Pessoa tinha o hábito de redigir «listas de tarefas», assim mesmo, com este nome. Arrumava-se, portanto. Em 1913, numa das suas listas de tarefas para esse ano, a seguir ao item Death of the Envelope – uma forma de embrulhar a folha da carta que não exigia envelope – surgia algo de muito curioso: «Jogo de futebol para mesa». Ora bem, de que se tratava? Uma ideia que o próprio poeta sublinhava de «inovadora», baseada numa caixa de madeira atravessada por ferros nos quais se encaixavam jogadores também de madeira. Faz soar campainhas? Pois faz. Fernando Pessoa tinha sido o primeiro a inventar os matraquilhos. Mas a sua caixa de madeira nunca saiu da gaveta…

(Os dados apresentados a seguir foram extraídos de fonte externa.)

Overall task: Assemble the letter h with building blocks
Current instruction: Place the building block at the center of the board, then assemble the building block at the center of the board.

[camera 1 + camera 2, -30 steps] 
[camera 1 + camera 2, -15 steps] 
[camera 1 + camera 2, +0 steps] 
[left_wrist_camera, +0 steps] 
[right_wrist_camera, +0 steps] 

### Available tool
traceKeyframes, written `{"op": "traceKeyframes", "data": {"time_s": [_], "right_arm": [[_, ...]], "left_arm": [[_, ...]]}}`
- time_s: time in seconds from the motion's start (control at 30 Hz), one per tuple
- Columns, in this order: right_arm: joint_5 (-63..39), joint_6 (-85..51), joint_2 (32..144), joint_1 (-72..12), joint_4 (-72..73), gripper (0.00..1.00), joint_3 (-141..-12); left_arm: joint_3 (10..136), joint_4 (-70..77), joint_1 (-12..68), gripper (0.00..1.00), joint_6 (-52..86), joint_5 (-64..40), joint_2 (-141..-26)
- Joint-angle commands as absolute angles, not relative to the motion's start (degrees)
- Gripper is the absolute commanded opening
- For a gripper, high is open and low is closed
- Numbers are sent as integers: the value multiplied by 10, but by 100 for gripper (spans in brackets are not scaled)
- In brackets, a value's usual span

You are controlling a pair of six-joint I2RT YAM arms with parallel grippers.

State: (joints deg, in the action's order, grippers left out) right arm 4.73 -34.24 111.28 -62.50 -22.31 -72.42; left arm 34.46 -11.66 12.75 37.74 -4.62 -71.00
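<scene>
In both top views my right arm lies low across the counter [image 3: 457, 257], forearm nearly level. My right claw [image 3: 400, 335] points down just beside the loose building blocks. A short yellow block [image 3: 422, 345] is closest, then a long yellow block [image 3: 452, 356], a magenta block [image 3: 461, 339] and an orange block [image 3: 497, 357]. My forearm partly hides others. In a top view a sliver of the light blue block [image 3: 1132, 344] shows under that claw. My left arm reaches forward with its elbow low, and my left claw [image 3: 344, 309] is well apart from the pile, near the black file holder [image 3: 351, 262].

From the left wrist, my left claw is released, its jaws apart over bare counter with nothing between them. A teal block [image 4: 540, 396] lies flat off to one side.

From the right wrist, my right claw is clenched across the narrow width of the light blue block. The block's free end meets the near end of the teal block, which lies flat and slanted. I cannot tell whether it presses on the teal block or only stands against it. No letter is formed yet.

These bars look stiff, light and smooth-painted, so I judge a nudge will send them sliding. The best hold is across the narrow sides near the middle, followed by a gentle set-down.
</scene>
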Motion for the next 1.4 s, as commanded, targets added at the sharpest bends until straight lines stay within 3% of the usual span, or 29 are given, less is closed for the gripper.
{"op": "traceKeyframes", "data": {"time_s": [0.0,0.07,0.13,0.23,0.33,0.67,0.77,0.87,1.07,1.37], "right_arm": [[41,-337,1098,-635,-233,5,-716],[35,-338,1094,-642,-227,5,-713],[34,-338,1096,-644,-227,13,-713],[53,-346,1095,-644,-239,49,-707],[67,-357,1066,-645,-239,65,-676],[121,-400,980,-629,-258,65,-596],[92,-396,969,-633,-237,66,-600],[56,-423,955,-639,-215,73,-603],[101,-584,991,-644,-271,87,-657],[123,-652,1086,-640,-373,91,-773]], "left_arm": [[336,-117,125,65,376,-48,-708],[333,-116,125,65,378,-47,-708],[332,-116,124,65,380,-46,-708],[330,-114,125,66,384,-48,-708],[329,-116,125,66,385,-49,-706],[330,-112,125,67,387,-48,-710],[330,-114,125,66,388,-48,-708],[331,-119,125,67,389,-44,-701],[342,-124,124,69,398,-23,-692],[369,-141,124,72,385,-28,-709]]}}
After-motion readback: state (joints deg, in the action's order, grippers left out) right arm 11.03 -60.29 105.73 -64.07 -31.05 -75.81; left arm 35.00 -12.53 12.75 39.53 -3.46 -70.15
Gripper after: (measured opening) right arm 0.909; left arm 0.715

É neste momento que cabe falar de Alejandro Finisterra. Foi um Pessoa com sorte: era amigo de um marceneiro. Mas vamos à história.

Alejandro Campos Ramirez nasceu, como está bem de ver, em Finisterra, na Galiza. Finisterra: poucos nomes são tão autênticos. Alejandro veio ao mundo em 1919, isto é, seis anos depois de Fernando Pessoa ter escrito uma das suas listas de tarefas. 

Em 1936, em plena Guerra Civil de Espanha, Finisterra encontrava-se em Madrid. Tinha um jornal Paso a la Juventud que era vendido pelas ruas, cara a cara. Vítima de um bombardeamento, ficou vários dias soterrado debaixo dos escombros de um edifício. Perante a gravidade dos ferimentos, internaram-no no Hospital de Montserrat. Apaixonado por futebol, encontrou-se lado a lado com muitos outros feridos cujas mazelas só os deixavam falar do jogo e de forma alguma praticá-lo. É então que surge outra personagem importantíssima neste episódio que aqui vos conto: Francisco  Xavier Altuna.

Francisco era natural do País Basco e carpinteiro de profissão. Foi ele que, seguindo as instruções de Finisterra, fabricou a primeira versão do futbolín: isto é, dos matraquilhos.Homenzinhos de madeira rodopiavam dentro de uma caixa pontapeando uma bola de ping-pong. Entusiasmante! O problema, agora, era universalizar o jogo: todas as fábricas de brinquedos estavam dedicadas totalmente às brincadeiras da guerra. Ainda assim, Alejandro e Francisco patentearam a sua invenção em Barcelona, em 1937.

Alejandro Finisterra era uma alma livre e o franquismo não simpatizava com almas livres. Fugiu para França, passou a chamar-se Finisterre, andou pelo Equador, pela Guatemala e pelo México, escrevendo poesia, fundando jornais, promovendo revoluções.  Foi no Cabo de Santa Maria, na Guatemala, que aperfeiçoou a sua grande invenção e começou a comerciá-la. Tornou-se um êxito. Num documentário chamado Tras el Futbolín, dirigido pelo catalão Bep Moll, conta a sua vida aventureira e a forma como lhe surgiu a ideia do futbolín.

Para quem conhece a vida de Fernando Pessoa, a invenção de Alejandro não tem nada de verdadeiramente excecional. Já tinha sido, pura e simplesmente, inventada em 1913, embora sem sair do papel. O poeta estava tão adiantado no tempo que foram encontrados no seu espólio registos sobre resultados de futebol em Inglaterra, bem como a indicação do número de espetadores: já programava o número de potenciais compradores do seu jogo de matraquilhos.

Os bolsos de Fernando Pessoa estiveram, durante a maior parte da sua puída existência, tão vazios quanto repleta estava a sua cabeça. Era de insónias permanentes. Rabiscou mais ideias para jogos: um de críquete de mesa e outro de astrologia que funcionava ao estilo do velho Jogo da Glória. Nunca lhes registou patente. Não ficou rico. Quando um cauteleiro o abordou no Martinho da Arcada perguntando: «Senhor Pessoa, quer 400 contos?», respondeu – «Não obrigado. Pague dois cafés e guarde o resto para si».